1
import re

p = re.compile(r"([?.;])")

ss = re.split(p, 'This is a test? This is a test?good.bad')

for s in ss:
    print(s)

The result is:

This is a test
?
 This is a test
?
good
.
bad

I hope the result would be:

This is a test?
This is a test?
good.
bad

Why does it put the delimiter on another line?
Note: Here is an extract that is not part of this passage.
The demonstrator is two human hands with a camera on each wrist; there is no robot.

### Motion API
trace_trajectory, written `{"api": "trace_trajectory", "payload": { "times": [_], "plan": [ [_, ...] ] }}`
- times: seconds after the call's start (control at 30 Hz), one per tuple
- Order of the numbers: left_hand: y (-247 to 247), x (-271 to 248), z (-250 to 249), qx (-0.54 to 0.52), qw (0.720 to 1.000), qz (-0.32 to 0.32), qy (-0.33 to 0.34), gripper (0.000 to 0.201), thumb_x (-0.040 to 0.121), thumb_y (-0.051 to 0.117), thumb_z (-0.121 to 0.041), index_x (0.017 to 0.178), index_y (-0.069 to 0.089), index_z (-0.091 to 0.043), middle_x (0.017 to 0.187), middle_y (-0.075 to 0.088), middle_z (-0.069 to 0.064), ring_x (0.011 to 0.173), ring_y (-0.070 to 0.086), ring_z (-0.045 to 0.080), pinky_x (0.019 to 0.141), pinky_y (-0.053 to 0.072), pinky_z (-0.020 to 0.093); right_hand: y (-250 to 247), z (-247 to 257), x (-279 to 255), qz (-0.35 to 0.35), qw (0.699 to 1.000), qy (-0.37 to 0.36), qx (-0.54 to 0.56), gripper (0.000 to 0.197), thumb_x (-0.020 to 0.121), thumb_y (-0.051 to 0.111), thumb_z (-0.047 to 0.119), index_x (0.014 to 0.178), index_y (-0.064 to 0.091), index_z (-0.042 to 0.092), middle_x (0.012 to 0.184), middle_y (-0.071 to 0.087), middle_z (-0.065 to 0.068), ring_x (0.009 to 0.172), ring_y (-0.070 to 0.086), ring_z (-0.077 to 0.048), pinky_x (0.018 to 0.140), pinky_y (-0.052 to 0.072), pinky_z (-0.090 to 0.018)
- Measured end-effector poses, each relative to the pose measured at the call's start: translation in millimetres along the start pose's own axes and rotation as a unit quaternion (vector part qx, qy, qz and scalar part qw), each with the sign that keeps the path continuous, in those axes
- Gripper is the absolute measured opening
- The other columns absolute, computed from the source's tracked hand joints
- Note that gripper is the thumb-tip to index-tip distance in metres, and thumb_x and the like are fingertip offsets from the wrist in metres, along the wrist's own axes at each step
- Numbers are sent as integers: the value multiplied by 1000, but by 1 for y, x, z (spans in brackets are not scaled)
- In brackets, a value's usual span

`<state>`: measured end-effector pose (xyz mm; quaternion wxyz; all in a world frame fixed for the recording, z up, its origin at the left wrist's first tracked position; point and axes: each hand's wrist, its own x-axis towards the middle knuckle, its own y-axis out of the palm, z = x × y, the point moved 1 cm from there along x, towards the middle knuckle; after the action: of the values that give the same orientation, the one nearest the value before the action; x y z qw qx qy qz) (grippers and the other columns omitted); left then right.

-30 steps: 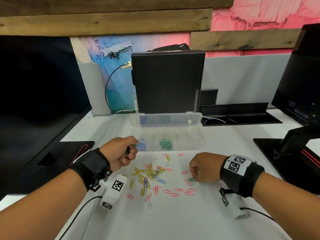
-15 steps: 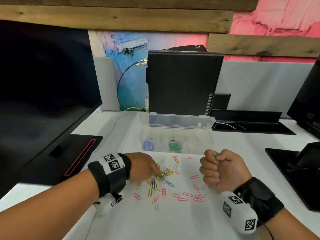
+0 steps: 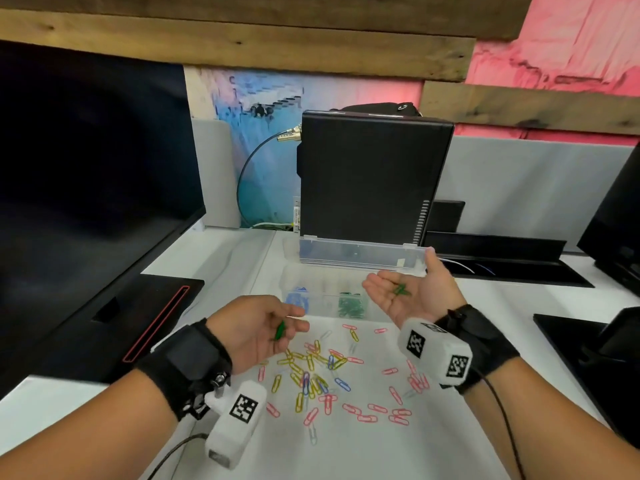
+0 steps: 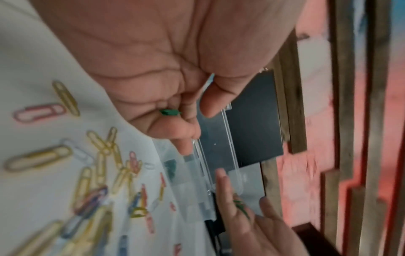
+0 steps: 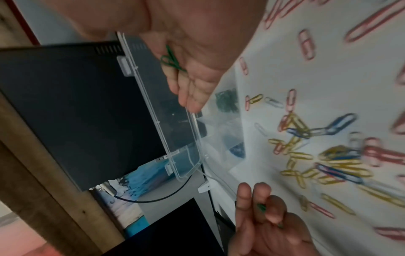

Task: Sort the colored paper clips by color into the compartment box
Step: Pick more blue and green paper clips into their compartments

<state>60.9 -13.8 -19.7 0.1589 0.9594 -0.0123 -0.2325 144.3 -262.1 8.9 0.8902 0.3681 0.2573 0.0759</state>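
the right hand (image 3: 412,294) is turned palm up with its fingers spread flat, a couple of green paper clips (image 3: 401,290) lying loose in the palm like a little tray, held just over the front right of the clear compartment box (image 3: 356,258), presumably so they can be tipped in together. the left hand (image 3: 258,329) sits lower and nearer, thumb and fingers curled to pinch one more green clip (image 3: 279,330), probably on its way to the same place. the box stands open at the back of the white table (image 3: 346,452), its lid (image 3: 360,253) propped up against a black mini pc (image 3: 370,174); one front compartment already has a heap of green clips (image 3: 350,308) and another, to its left, has blue ones (image 3: 297,299). between the wrists the unsorted pile (image 3: 318,372) is spread out, mostly yellow and pink with a few blue and white, so it looks as if green is nearly finished and most colours are not yet started.
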Motion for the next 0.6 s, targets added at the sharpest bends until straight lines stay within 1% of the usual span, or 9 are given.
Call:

EDIT: I think I understand why it did that. The question is how to produce the result I want.

yatu
  • 86,083
  • 12
  • 84
  • 139
marlon
  • 6,029
  • 8
  • 42
  • 76

2 Answers2

2

You can join back the delimiters and preceding items:

 ss = re.split(p, 'This is a test? This is a test?good.bad')
 result = [ a+b for a, b in zip(ss[::2], ss[1::2]) ] + (ss[-1:] if len(ss) % 2 else [])
Błotosmętek
  • 12,717
  • 19
  • 29
  • ['Th', 'is', ' i', 's ', 'a ', 'te', 'st', '? ', 'Th', 'is', ' i', 's ', 'a ', 'te', 'st', '?g', 'oo', 'd.', 'ba'] result – marlon Apr 13 '20 at 16:44
  • Nice! I get ['This is a test?', ' This is a test?', 'good.'] It only misses the last 'bad' – Mace Apr 13 '20 at 16:48
  • Ah yes, I assumed even number of items in `ss`. Fixed. – Błotosmętek Apr 13 '20 at 16:51
  • Not quite right. It gives an empty '' if 'bad' is removed from the orignal string. You can test. – marlon Apr 13 '20 at 16:55
  • Well, if there;s a dot after `good`, there's an empty string after the dot…This can be avoided using additional check: `result = [ a+b for a, b in zip(ss[::2], ss[1::2]) ] + (ss[-1:] if ss[-1] else []) if len(ss) % 2 else [] ` – Błotosmętek Apr 13 '20 at 16:58
2

A comment said you must use the pattern p. Here's a way to join the pairs up after a split. zip_longest ensures an odd pairing works out by returning None for the second element, which is converted to an empty string if present.

import re
from itertools import zip_longest

p = re.compile(r"([?.;])")

ss = re.split(p, 'This is a test? This is a test?good.bad')

for a,b in zip_longest(ss[::2],ss[1::2]):
    print(a+(b if b else ''))

Output:

This is a test?
 This is a test?
good.
bad
Mark Tolonen
  • 166,664
  • 26
  • 169
  • 251